Because CockroachDB is designed with high fault tolerance, backups are primarily needed for disaster recovery (i.e., if your cluster loses a majority of its nodes). Isolated issues (such as small-scale node outages) do not require any intervention. However, as an operational best practice, we recommend taking regular backups of your data.
Based on your license type, CockroachDB offers two methods to back up and restore your cluster's data: Enterprise and Core.

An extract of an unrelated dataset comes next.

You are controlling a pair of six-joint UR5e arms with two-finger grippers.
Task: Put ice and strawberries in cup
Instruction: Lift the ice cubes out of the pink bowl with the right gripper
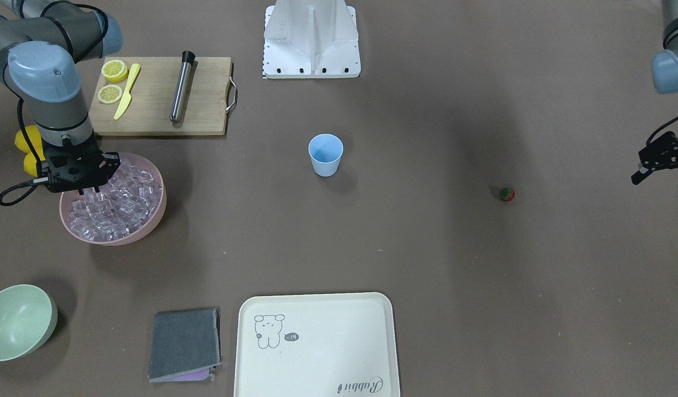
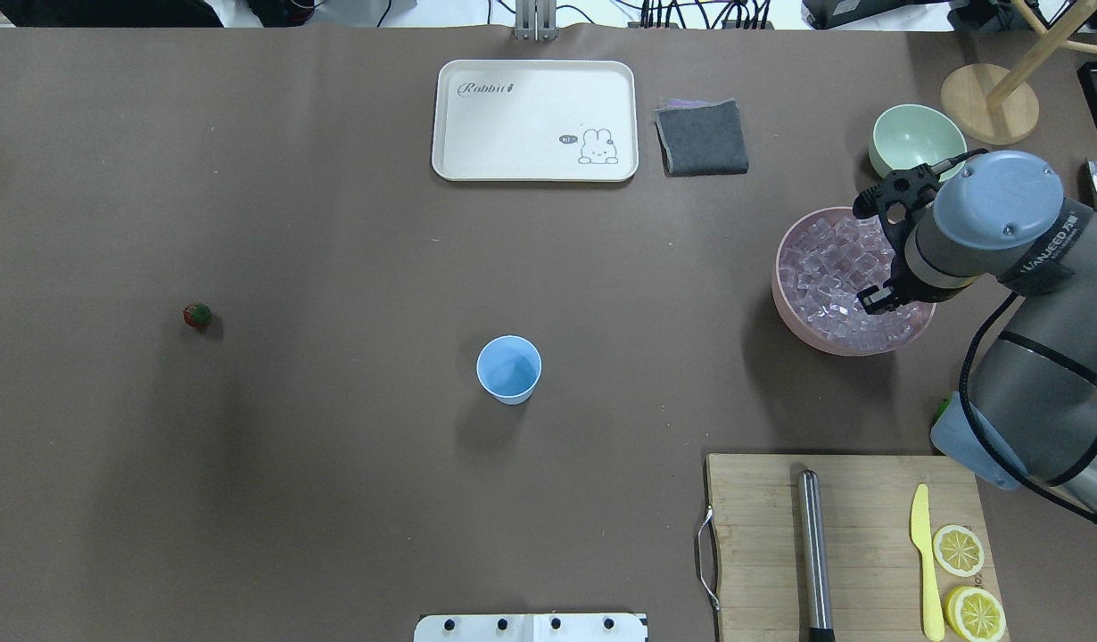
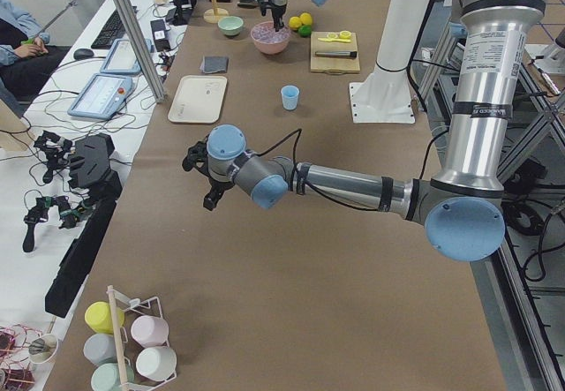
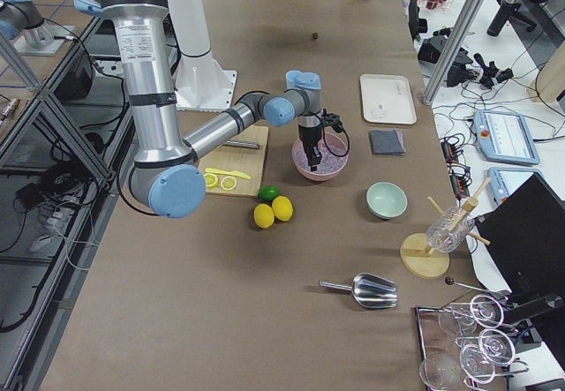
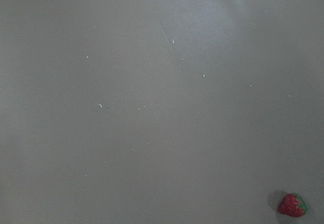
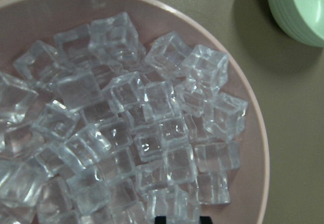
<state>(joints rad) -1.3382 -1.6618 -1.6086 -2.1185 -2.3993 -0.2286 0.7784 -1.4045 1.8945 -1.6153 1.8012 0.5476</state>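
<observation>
Closest to the robot's base lies a wooden cutting board (image 2: 870, 499), flat and wire-handled, carrying a smooth metal rod (image 2: 813, 553), a yellow plastic knife (image 2: 925, 562) and lemon slices (image 2: 959, 550). None of it serves this job, and it sits off on the right, out of the way.

Further out, the cup (image 2: 509, 368) stands upright and alone in the middle of the tabletop (image 2: 334, 223). It is a tapered light blue tumbler, mouth up, with nothing visible inside, placed, I judge, where either arm can reach it.

Beyond it to the left, the strawberry (image 2: 197, 315) rests on the matte brown covering, tiny, red and green-topped, well apart from the cup. The left end effector (image 1: 660, 188) hangs toward the table's left end, apart from the berry, spread wide and empty. Its wrist view catches the berry only in a corner, so it is not lined up.

On the right, the ice (image 6: 152, 133), glassy hard-edged cubes, is heaped in a round pink bowl (image 2: 825, 343). The right end effector (image 6: 183, 220) points straight down over the heap, fingertips parted and gripping nothing, seemingly poised to pinch a cube. Slick cubes may slip.

Farthest out sit a pale green bowl (image 2: 916, 138), a folded grey cloth (image 2: 702, 138) and a cream tray (image 2: 531, 125) with rounded corners.
</observation>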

Perform Enterprise backup and restore
If you have an Enterprise license, you can use the BACKUP
statement to efficiently back up your cluster's schemas and data to popular cloud services such as AWS S3, Google Cloud Storage, or NFS, and the RESTORE
statement to efficiently restore schema and data as necessary.
Manual full backups
In most cases, it's recommended to use the BACKUP
command to take full nightly backups of each database in your cluster:
> BACKUP DATABASE <database_name> TO '<full_backup_location>';
If it's ever necessary, you can then use the RESTORE
command to restore a database:
> RESTORE DATABASE <database_name> FROM '<full_backup_location>';
Manual full and incremental backups
If a database increases to a size where it is no longer feasible to take nightly full backups, you might want to consider taking periodic full backups (e.g., weekly) with nightly incremental backups. Incremental backups are storage efficient and faster than full backups for larger databases.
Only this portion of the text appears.